Dies gilt sinngemäß auch für die von der belangten Behörde vorgenommene - und vom Beschwerdeführer gerügte - Ermessensentscheidung, zumal sich der angefochtene Bescheid im Ergebnis auch in diesem Punkt nicht als rechtswidrig erweist. Soweit der Beschwerdeführer in diesem Zusammenhang darauf hinweist, er habe sich einer "Suchttherapie unterzogen", ist ihm entgegenzuhalten, dass ihm die belangte Behörde eine allfällige Suchtmittelabhängigkeit gar nicht zum Vorwurf machte.

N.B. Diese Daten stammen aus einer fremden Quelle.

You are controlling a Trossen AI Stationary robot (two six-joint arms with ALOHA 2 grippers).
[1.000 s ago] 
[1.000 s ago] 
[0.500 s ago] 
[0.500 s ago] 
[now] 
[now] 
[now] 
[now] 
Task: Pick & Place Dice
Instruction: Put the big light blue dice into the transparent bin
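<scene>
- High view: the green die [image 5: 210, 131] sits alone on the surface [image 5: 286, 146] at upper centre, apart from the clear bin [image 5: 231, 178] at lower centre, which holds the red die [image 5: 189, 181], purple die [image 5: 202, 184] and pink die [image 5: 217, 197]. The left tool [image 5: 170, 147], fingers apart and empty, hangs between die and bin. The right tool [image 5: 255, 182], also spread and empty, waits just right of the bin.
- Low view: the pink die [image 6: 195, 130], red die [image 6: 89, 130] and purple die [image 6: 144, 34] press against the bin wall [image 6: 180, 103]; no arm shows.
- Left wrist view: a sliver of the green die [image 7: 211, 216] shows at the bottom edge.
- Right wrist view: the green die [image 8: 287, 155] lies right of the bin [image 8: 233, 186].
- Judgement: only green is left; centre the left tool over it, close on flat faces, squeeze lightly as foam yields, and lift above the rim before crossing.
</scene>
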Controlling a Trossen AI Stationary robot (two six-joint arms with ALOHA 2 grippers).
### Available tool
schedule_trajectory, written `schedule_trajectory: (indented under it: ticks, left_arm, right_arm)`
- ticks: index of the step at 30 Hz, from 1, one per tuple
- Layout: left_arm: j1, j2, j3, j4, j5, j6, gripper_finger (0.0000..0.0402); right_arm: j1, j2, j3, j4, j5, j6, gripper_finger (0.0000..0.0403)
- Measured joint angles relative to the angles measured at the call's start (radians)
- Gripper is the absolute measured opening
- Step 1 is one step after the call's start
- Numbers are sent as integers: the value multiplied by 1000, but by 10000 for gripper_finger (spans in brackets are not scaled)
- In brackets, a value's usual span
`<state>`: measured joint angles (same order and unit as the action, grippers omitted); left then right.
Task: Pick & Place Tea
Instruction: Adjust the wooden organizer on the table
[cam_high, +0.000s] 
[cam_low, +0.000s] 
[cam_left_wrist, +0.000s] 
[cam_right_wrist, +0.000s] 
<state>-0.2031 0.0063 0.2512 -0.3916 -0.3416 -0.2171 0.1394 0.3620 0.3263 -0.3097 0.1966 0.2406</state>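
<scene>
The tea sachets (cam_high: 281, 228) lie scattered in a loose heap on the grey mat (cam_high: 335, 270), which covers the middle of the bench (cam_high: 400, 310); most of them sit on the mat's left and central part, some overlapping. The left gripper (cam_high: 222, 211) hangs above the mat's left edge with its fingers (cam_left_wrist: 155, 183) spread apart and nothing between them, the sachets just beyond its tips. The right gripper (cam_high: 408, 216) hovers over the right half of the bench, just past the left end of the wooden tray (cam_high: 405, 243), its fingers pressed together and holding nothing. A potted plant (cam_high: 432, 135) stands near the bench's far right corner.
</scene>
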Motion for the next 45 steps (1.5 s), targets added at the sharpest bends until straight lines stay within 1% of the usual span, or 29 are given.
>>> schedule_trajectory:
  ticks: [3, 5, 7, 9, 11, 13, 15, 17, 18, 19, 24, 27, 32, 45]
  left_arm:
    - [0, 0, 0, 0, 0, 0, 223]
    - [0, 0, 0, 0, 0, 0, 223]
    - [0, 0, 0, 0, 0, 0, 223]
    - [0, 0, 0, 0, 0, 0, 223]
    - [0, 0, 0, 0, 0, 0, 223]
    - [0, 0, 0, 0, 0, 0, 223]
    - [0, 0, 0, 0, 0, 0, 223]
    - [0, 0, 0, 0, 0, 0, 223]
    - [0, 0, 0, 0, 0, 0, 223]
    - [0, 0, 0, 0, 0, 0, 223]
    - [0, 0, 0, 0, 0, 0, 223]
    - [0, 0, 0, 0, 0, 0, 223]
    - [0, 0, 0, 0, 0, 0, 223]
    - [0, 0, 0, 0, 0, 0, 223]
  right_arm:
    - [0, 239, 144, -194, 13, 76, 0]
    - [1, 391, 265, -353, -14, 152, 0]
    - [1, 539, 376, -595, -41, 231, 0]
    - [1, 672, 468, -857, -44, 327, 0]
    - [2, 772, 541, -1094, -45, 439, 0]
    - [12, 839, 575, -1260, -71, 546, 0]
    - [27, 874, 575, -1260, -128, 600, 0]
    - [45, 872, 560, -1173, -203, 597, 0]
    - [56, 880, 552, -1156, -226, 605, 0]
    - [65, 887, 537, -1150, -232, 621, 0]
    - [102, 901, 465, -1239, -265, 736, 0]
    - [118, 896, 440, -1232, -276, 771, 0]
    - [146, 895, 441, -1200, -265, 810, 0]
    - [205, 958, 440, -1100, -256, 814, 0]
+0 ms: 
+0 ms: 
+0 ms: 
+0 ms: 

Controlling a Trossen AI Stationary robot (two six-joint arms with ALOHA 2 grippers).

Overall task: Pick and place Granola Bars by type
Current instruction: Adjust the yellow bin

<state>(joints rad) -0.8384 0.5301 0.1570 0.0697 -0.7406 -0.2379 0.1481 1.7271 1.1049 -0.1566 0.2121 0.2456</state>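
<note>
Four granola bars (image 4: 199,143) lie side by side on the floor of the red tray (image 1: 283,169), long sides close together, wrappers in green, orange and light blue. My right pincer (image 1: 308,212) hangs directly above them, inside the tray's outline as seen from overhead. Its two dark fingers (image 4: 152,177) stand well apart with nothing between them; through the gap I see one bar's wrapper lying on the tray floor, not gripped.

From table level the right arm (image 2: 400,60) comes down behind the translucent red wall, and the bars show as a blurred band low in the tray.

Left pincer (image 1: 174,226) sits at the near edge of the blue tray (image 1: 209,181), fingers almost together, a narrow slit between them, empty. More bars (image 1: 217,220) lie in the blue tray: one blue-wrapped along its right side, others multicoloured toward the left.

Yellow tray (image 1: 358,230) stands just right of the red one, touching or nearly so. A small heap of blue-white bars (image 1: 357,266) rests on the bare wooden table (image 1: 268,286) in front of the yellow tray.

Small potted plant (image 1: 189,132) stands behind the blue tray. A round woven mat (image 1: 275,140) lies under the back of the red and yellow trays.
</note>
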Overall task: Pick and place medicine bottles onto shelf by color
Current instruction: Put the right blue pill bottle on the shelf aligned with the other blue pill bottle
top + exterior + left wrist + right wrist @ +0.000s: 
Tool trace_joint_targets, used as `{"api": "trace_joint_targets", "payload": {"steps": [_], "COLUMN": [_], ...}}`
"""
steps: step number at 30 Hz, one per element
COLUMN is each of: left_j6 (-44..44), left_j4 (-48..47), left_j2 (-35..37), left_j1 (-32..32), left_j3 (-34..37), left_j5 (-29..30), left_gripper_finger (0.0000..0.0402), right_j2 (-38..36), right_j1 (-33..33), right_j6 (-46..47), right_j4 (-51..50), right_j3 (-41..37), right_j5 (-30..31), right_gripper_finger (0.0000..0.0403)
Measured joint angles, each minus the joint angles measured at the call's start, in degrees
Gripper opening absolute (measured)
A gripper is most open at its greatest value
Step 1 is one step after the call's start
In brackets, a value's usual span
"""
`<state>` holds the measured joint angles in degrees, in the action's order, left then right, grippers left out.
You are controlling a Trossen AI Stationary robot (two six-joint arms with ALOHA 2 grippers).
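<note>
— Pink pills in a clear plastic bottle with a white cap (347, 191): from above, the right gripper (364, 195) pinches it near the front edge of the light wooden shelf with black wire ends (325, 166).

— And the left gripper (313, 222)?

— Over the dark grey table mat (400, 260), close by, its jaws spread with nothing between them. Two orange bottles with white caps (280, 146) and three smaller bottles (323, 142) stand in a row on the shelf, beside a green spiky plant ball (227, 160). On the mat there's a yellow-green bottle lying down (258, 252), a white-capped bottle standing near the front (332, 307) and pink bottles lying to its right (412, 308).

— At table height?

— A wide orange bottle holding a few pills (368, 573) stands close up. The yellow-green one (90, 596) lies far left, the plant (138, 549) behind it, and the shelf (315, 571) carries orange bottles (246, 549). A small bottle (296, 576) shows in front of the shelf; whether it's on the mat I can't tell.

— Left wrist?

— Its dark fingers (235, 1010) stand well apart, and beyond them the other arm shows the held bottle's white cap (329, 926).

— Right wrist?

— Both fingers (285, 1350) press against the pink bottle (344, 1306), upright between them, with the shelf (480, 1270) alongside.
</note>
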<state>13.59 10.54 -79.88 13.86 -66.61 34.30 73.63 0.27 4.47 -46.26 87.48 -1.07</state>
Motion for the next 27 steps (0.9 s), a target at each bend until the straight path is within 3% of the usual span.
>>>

Selbst wenn eine solche bestanden haben sollte, so entspricht es der ständigen Rechtsprechung des Verwaltungsgerichtshofes, dass bei der Beurteilung des Wegfalles einer von einem Fremden ausgehenden Gefährdung sich nicht allein die erfolgreiche Absolvierung einer Therapie, sondern auch notwendigerweise das außerhalb einer Haft gezeigte Wohlverhalten als maßgeblich darstellt (vgl. etwa das hg. Erkenntnis vom 9. Juli 2009, 2008/22/0932, mwN). Weshalb aber die (allfällige) Absolvierung einer Therapie nun im vorliegenden Fall im Rahmen der Ermessensentscheidung die Abstandnahme von der Erlassung des Aufenthaltsverbotes gebieten würde, ist - entgegen der Ansicht des Beschwerdeführer - nicht erkennbar.

Da somit bereits der Inhalt der Beschwerde erkennen lässt, dass die behauptete Rechtsverletzung nicht vorliegt, war die Beschwerde gemäß § 35 Abs. 1 VwGG in nichtöffentlicher Sitzung ohne weiteres Verfahren abzuweisen.